ALFREDO ABEIJON | MYTHE - TEMPLE

ALFREDO ABEIJON | MYTHE - TEMPLE

Galerie

Alfredo Abeijon

MYTHE - TEMPLE

EXPOSITION /
18 OCTOBRE AU 24 NOVEMBRE, 2007

Alfredo Abeijon s'intéresse aux relations possibles et nécessaires entre l'homme et son environnement, sa relation au monde, son quotidien, sa communauté et à la structuration de sa pensée. Ses plus récents projets se nourrissaient entre autres de la mise en forme du regard sur soi, d'une délicate observation de l'homme face au monde. La forme des jours (2007), présentée à la maison de la culture Notre-Dame-de-Grâce retraçait en couleurs sur une immense structure de bois une sorte de calendrier des activités du sculpteur, un an durant, répertoriant par un code de couleurs les périodes de lavage de vaisselle comme de travail d'atelier. Un autre projet, Galileo's Garden, présentée en 2003, se laissait comprendre comme une recherche sur l'inévitable subordination de l'homme aux lois de la physique. Dans ses projets, l'artiste d'origine argentine se fait observateur; ses constructions témoignent. Elles sont portées par à un regard poétique sur notre façon d'habiter l'espace, qu'il soit physique ou social.

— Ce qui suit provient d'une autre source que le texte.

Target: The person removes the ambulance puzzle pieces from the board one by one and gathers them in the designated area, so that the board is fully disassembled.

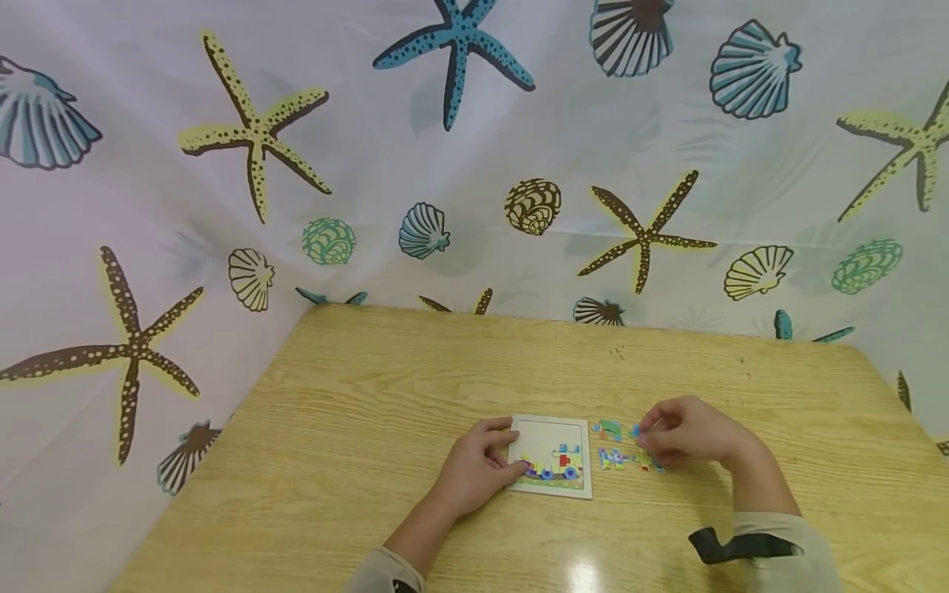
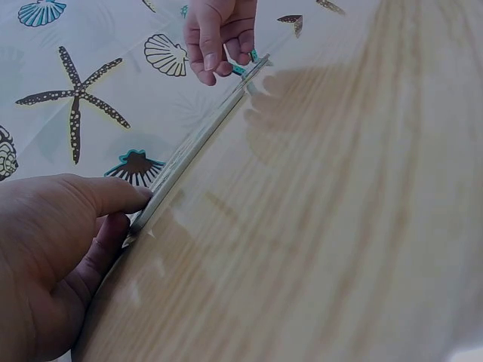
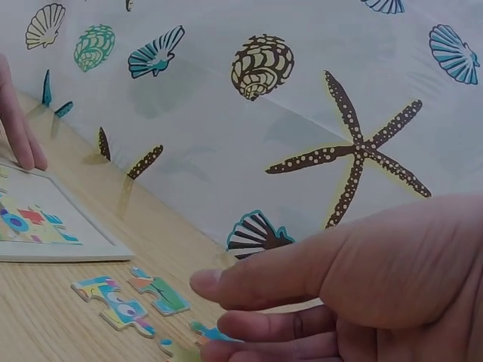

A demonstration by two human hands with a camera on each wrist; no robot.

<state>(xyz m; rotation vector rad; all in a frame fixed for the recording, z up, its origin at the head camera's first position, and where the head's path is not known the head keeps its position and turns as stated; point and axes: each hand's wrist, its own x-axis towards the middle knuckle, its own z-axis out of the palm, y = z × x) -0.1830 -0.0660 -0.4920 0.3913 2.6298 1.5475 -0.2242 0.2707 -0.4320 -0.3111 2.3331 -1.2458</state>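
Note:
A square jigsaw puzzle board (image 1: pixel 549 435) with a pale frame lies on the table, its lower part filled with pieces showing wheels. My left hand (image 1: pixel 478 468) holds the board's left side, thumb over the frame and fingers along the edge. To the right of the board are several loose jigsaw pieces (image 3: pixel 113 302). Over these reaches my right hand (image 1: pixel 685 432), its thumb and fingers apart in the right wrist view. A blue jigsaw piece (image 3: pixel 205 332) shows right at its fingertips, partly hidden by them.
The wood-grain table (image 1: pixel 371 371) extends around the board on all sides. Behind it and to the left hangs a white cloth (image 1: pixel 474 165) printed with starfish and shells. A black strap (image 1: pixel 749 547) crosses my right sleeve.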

Avec l'installation Mythe/Temple, qu'il présente à Clark, Alfredo Abeijon propose un parcours en trois étapes, un parcours philosophique autour de la nature tripartite de l'homme tel qu'on le conçoit depuis Platon : un homme de corps, d'âme et de raison. Trois maisonnettes de bois disposées sur un plan triangulaire font office d'étapes de ce parcours, sorte de court pèlerinage qui, pourtant, propose un large regard sur cette conception de l'humanité. Ces petites maisons, construites avec beaucoup de minutie, symboliseraient l'être humain pour l'artiste. Ces trois petits temples, comme trois maisons qui en contiennent d'autres, plus petites, ont une volumétrie de 70 litres cubes, à peu près comme le corps humain. Ces jeux d'échelles et d'allusions prennent leur sens, la circumambulation engagée, une fois le corps introduit dans ces habitacles de bois, dont le dernier donne accès à une chambre intérieure. Ce parcours imposé, du corps à l'âme et de celle-ci à la raison, est essentiellement métaphorique. On propose, dans le déplacement et l'immersion, d'habiter la construction, d'en déchiffrer les codes sculpturaux et donc, d'en faire l'expérience physique.

De l'autre côté de la salle, Side Show, une seconde installation, se présente comme une réponse à la première, sinon comme sa synthèse. Suspendues à des cordelettes, du haut de la structure de bois qui les retient, trois maisonnettes s'agitent doucement derrière un écran de papier kraft. D'un côté, leurs ombres projetées dessinent sur la surface précaire, que fait frémir le ventilateur qui lui fait face, un petit théâtre de marionnettes non loin de celui dans lequel nous étions engagés physiquement dans l'autre partie de l'exposition. De l'autre, les rouages précaires de ce théâtre où se trouvent ces trois temples plus petits mais aux mêmes fonctions symboliques peuvent être observés.

Avec la simplicité et la précision qu'on lui connaît, Abeijon propose une œuvre qui tente d'incarner sa conception de l'homme, le désir qui poussa celui-ci à construire temples et cités, suivant ses coyances et son ambition. Le temple, comme l'écrit l'artiste, « est une structure qui abrite la relation entre l'homme et une conception spécifique du monde. » Le temple, comme toute architecture d'ailleurs, se fait écriture, transcription de la pensée. La transposition de cette vision de l'homme sur lui-même aura laissé sa trace sur les temples grecs, puis romains mais aussi sur les plans de nombreuses abbayes gothiques où les cloîtres et déambulatoires furent dessinés en fonction de cette équation des trois composantes de l'homme. Par l'usage du bois et la représentation de la maison, deux éléments forts présents au sein du lexique de l'artiste, Alfredo Abeijon nous convie à une déambulation allusive simple et efficace au cœur de l'architecture de la philosophie moderne, qui parle de l'homme et de l'interprétation de sa relation au monde.

Y.P.

L'artiste tient à remercier le Conseil des arts et des lettres du Québec et l'Atelier Clark pour leur aide à la production.